Grid.ID- Thailand baru saja dinobatkan sebagai negara paling doyan selingkuh di dunia. Gelar ini diberikan berdasarkan laporan terbaru yang diterbitkan oleh Insider Monkey.
Dalam daftar tersebut, Thailand mencatat tingkat perselingkuhan tertinggi, yakni mencapai 51 persen. Angka ini mencengangkan.
Penyebab utama Thailandmenyandang predikat ini diduga kuat berasal dari praktik budaya lokal yang disebut Mia Noi atau "istri kecil". Dikutip dari Nation Thailand, Minggu (1/6/2026), praktik ini merujuk pada kebiasaan pria Thailand yang memiliki pasangan tambahan di luar istri sah.
Selain itu, industri seks yang berkembang pesat di Thailand juga turut menyumbanggelarnegara paling doyan selingkuh.
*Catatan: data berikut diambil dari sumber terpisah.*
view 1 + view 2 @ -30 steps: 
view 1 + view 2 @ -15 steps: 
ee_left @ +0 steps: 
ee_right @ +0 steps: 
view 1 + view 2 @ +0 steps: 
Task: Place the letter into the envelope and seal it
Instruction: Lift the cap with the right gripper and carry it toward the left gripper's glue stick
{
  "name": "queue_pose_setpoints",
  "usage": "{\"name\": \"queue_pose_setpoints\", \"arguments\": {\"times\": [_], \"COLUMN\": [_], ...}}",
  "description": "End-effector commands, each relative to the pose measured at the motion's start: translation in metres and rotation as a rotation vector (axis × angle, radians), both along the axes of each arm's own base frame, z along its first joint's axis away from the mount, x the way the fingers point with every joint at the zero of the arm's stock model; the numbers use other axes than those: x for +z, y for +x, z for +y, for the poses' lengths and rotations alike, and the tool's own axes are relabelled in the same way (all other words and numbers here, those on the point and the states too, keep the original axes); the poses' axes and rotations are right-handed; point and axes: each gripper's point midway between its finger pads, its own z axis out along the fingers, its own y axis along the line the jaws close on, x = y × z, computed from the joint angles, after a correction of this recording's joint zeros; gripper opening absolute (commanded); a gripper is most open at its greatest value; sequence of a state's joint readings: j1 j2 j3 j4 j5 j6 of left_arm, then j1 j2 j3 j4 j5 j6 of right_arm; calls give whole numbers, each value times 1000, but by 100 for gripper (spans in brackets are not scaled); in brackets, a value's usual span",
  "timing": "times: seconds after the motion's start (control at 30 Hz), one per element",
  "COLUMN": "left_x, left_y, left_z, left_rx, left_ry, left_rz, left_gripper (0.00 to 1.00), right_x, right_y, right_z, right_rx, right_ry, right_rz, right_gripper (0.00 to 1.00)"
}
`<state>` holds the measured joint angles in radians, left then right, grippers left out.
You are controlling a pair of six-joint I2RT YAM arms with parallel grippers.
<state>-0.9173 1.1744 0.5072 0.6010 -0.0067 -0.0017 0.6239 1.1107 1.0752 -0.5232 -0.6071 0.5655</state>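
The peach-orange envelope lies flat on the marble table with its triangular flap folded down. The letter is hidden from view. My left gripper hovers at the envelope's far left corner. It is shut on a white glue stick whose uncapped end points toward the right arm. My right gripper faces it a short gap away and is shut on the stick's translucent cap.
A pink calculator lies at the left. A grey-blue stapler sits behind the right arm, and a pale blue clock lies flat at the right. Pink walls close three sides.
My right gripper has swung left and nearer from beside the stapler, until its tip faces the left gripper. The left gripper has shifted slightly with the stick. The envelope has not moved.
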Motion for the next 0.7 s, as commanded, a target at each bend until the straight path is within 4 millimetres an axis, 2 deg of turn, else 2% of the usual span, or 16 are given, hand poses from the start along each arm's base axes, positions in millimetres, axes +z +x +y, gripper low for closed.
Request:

Artinya, perselingkuhan tidak hanya dilihat sebagai pelanggaran moral di sana. Namun, dalam beberapa kasus dianggap wajar, bahkan terlembagakan secara sosial.
Fakta bahwa Thailand menjadi negara paling doyan selingkuh ternyata tak berdiri sendiri. Dalam daftar 10 besar, banyak negara lain yang juga mencatat angka perselingkuhan tinggi. Namun beruntungnya, Indonesia belum termasuk.
Di urutan kedua, ada Denmark dengan tingkat selingkuh 46 persen. Disusul Jerman dan Italia dengan masing-masing 45 persen.
Prancis tak ketinggalan dengan 43 persen. Norwegia mencatat 41 persen, Belgia 40 persen, dan Spanyol 39 persen.
Dua negara terakhir dalam daftar adalah Finlandia dan Inggris, masing-masing 36 persen. Daftar ini menyoroti bahwa selingkuh bukan fenomena yang eksklusif terjadi di negara tertentu, melainkan menyebar luas di berbagai belahan dunia, baik di Asia maupun Eropa.
Penelitian yang mendasari temuan ini berasal dari Bebdible Research Centre. Mereka merilis laporan pada September 2022.
Penelitian ini berdasarkan lebih dari 1,9 juta data poin dari 23.872 responden. Studi ini mengkaji tren perselingkuhan global sejak tahun 1960.
Data tersebut diklasifikasikan berdasarkan gender, usia, dan negara. Hasilnya menunjukkan bahwa selingkuh adalah perilaku yang terus berkembang.
Alasan orang melakukan perselingkuhan pun beragam. Tak hanya karena ketertarikan seksual, tapi juga dorongan emosional.
Faktor ekonomi juga menjadi pemicu. Seperti yang terjadi di beberapa wilayah di Skotlandia yang dikenal sebagai "ibu kota selingkuh" dunia.
Ketika seseorang mengalami tekanan finansial, peluang untuk selingkuh meningkat. Selain itu, kemarahan, harga diri yang rendah, kehilangan cinta, dan keinginan akan variasi juga disebut sebagai alasan utama.
Menariknya, sebagian besar pelaku selingkuh sebenarnya masih menghargai monogami. Namun, mereka tetap melakukannya karena dorongan sesaat atau kebutuhan yang tidak terpenuhi.
Perbedaan gender juga terlihat jelas dalam motivasi selingkuh. Pria cenderung selingkuh saat merasa tidak dicintai.
Sementara wanita lebih mudah tergoda perselingkuhan saat merasa tidak menarik. Artinya, kebutuhan emosional yang tak terpenuhi berperan besar dalam keputusan untuk selingkuh. Penelitian ini membuktikan bahwa perselingkuhan bukan hanya persoalan fisik, tapi juga sangat dipengaruhi oleh kondisi psikologis dan sosial.
Fenomena selingkuh kini makin kompleks. Di banyak negara, bahkan tindakan selingkuh tak lagi dianggap tabu.
Data dari negara-negarapaling doyan selingkuh seperti Prancis, Italia, dan Belgia menunjukkan bahwa perselingkuhan kerap dianggap bagian dari dinamika hubungan. Namun, di sisi lain, efek negatif dari selingkuh tetap terasa. Banyak hubungan rusak, kepercayaan hancur, dan trauma emosional yang timbul akibatnya.
Dengan angka perselingkuhan yang terus meningkat secara global, penting bagi setiap pasangan untuk membangun komunikasi yang jujur dan terbuka. Memahami penyebab selingkuh bukan berarti membenarkannya.
Namun bisa menjadi langkah awal untuk mencegahnya. Karena, pada akhirnya, meski praktik selingkuh berbeda-beda di setiap negara, dampaknya terhadap hubungan tetap sama, yakni merusak kepercayaan dan menciptakan luka.